Former Florida Gov. Charlie Crist told Fusion on Tuesday that he left the GOP over racism, the New York Daily News reported.
"They're perceived now as being anti-woman, anti-immigrant, anti-minority, anti-gay, anti-education, anti-environment," said Crist, who switched to the Democratic Party in 2012. "I just wasn't comfortable."
Crist, who is running for governor as a Democrat, said the Republican party took a turn after President Barack Obama was elected.
"They Republican Party went off a cliff," Crist said. "They're so hard right now, they won't cooperate with the President on anything."
"It's very disappointing and very discouraging," he added. "I couldn't ... stay with a party that was so unfriendly toward an African-American President."
Crist served as governor, as a Republican, from 2007 to 2011 and stepped down to run for U.S. Senate as an independent. After losing to Republican Marco Rubio, he officially switched parties and launched another bid.

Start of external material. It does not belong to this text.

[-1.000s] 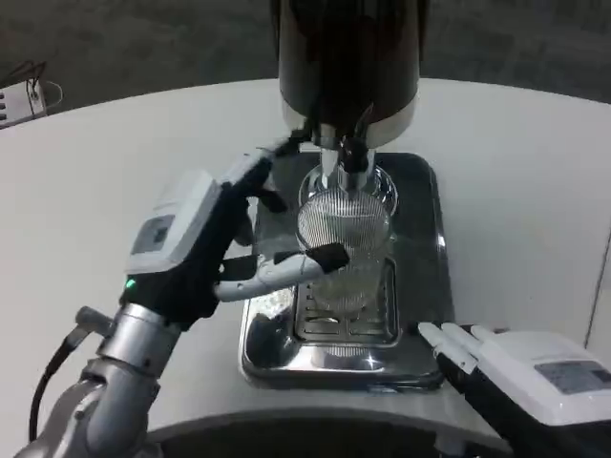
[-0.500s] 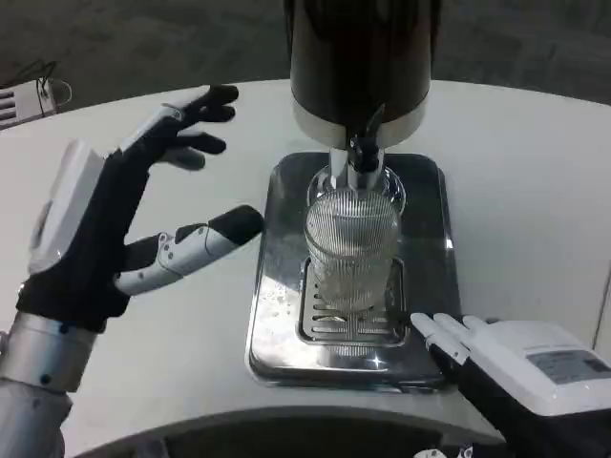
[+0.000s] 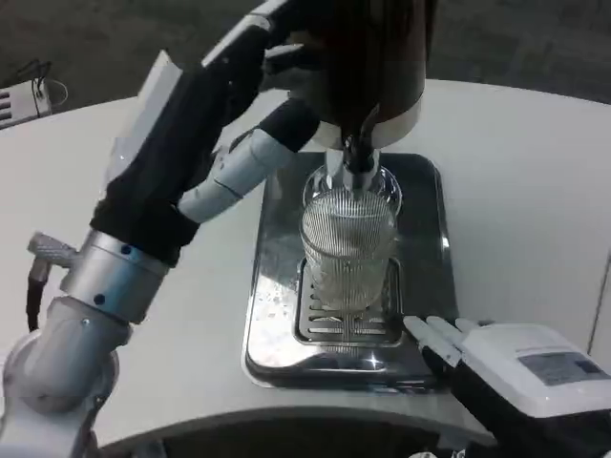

"I am liberated as a Democrat, my true soul is able to be seen, and I couldn't be happier about it," Crist told Fusion.
Republicans did not take Crist's recent remarks lightly.
"Being a flip-flopper is bad enough, but playing the race card to win over voters is pitiful," Izzy Santa, a spokeswoman for the Republican National Committee, wrote in an email.
Though he has received criticism for changing his views on issues like health care and immigration, he defended his modified perspective as a positive.
"All of us in the beginning of something big like that happening, until you can get really comfortable with it, it's hard to embrace," he said. "But I fully embrace it. I know it's the right thing to do."